ASSIGNMENT: Search the data for "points". Return each matching line.

DATA FOR PROCESSING:
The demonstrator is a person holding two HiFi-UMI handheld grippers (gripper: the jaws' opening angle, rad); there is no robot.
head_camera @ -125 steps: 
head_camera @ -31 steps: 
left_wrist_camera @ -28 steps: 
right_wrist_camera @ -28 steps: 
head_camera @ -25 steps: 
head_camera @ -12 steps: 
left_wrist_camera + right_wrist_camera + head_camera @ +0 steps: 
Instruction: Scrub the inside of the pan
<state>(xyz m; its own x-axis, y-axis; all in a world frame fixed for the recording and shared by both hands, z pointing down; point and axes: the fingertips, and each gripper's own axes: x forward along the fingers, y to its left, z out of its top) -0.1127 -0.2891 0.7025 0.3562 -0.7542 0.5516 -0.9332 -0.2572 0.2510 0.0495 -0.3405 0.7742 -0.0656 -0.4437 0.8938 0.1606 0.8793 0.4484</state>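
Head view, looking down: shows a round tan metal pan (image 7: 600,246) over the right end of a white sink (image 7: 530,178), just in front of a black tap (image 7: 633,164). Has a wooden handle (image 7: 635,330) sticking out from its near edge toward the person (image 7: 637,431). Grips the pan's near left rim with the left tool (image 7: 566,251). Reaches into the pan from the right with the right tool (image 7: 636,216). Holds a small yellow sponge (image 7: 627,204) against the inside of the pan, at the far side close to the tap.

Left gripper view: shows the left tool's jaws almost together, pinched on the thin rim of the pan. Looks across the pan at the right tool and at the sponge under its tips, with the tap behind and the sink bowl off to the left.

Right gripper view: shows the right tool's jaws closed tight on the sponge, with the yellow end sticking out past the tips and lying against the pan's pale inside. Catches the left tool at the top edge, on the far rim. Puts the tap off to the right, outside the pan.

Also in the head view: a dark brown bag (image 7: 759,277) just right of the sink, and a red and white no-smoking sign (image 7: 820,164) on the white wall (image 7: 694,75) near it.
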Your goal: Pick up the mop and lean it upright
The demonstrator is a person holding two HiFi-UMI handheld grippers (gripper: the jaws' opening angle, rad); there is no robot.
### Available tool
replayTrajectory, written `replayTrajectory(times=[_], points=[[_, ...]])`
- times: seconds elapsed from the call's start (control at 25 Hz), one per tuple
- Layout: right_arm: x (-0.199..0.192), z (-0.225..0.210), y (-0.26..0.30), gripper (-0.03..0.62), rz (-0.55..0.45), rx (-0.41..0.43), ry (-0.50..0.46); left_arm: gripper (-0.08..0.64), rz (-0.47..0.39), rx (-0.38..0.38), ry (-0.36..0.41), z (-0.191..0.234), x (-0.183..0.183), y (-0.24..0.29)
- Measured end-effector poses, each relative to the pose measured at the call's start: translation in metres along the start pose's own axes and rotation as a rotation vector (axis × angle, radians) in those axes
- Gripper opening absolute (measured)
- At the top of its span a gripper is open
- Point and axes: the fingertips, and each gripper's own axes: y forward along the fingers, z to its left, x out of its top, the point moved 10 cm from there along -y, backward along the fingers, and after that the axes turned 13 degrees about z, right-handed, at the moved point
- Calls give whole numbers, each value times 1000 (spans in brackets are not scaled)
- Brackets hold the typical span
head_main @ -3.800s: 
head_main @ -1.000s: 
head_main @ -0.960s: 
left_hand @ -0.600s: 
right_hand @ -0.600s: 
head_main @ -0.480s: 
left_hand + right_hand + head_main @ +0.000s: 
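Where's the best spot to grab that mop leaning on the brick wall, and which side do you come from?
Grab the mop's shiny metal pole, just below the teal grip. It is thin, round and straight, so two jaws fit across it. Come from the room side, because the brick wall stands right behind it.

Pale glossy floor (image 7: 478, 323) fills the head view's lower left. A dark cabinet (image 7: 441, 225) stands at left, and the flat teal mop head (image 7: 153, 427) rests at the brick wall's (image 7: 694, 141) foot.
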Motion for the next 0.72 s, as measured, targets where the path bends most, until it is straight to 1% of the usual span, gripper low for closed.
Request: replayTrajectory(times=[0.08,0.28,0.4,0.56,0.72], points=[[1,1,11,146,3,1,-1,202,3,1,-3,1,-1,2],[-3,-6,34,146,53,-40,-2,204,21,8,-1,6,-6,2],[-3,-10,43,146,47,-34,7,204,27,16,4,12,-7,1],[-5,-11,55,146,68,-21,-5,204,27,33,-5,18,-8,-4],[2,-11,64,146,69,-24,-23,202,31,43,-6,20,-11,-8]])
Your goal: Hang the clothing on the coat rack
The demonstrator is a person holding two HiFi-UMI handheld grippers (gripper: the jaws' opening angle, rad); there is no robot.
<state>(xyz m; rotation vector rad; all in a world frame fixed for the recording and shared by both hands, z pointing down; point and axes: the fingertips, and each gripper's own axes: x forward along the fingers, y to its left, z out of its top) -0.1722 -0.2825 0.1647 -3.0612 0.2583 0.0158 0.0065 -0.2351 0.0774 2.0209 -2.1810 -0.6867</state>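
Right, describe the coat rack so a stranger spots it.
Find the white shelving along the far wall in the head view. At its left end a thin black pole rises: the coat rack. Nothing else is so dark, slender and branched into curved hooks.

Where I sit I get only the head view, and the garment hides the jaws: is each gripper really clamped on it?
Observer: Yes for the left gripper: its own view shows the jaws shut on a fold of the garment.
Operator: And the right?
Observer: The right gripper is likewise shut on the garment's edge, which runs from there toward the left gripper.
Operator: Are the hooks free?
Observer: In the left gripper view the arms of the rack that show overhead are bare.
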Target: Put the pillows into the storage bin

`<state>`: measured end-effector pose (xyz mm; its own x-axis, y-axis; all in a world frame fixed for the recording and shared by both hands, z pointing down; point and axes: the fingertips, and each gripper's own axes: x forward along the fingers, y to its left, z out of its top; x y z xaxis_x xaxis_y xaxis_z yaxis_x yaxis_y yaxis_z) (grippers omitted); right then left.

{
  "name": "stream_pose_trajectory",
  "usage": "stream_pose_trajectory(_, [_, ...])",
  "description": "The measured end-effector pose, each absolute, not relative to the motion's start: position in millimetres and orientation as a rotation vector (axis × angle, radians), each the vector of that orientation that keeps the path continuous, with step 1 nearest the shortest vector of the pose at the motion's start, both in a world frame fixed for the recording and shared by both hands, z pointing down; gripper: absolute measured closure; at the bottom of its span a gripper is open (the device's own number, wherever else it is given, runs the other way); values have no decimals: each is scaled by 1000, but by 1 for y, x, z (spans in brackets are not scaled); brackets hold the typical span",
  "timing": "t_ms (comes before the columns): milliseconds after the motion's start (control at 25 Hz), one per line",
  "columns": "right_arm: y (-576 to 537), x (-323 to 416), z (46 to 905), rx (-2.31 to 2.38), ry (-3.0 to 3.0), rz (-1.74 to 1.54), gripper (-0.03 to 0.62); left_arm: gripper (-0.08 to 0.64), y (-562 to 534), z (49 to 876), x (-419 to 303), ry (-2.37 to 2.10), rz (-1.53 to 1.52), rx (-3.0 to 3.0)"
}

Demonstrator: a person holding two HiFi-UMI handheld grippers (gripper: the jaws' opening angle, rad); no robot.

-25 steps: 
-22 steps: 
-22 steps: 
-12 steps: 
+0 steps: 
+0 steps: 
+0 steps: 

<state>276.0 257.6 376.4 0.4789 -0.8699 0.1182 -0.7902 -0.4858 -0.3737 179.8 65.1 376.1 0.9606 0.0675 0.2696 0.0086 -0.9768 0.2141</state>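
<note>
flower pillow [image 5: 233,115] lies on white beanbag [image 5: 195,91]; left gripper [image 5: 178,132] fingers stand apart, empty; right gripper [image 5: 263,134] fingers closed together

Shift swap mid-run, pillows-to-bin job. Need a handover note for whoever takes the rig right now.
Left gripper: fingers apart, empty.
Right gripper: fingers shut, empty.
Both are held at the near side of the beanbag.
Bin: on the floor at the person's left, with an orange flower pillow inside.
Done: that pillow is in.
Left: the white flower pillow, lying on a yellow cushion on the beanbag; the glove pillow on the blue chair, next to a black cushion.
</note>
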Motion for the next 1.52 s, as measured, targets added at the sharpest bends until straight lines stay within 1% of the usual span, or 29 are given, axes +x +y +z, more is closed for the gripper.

EXPECTED ANSWER:
replayTrajectory, written `replayTrajectory(times=[_], points=[[_, ...]])`
Request: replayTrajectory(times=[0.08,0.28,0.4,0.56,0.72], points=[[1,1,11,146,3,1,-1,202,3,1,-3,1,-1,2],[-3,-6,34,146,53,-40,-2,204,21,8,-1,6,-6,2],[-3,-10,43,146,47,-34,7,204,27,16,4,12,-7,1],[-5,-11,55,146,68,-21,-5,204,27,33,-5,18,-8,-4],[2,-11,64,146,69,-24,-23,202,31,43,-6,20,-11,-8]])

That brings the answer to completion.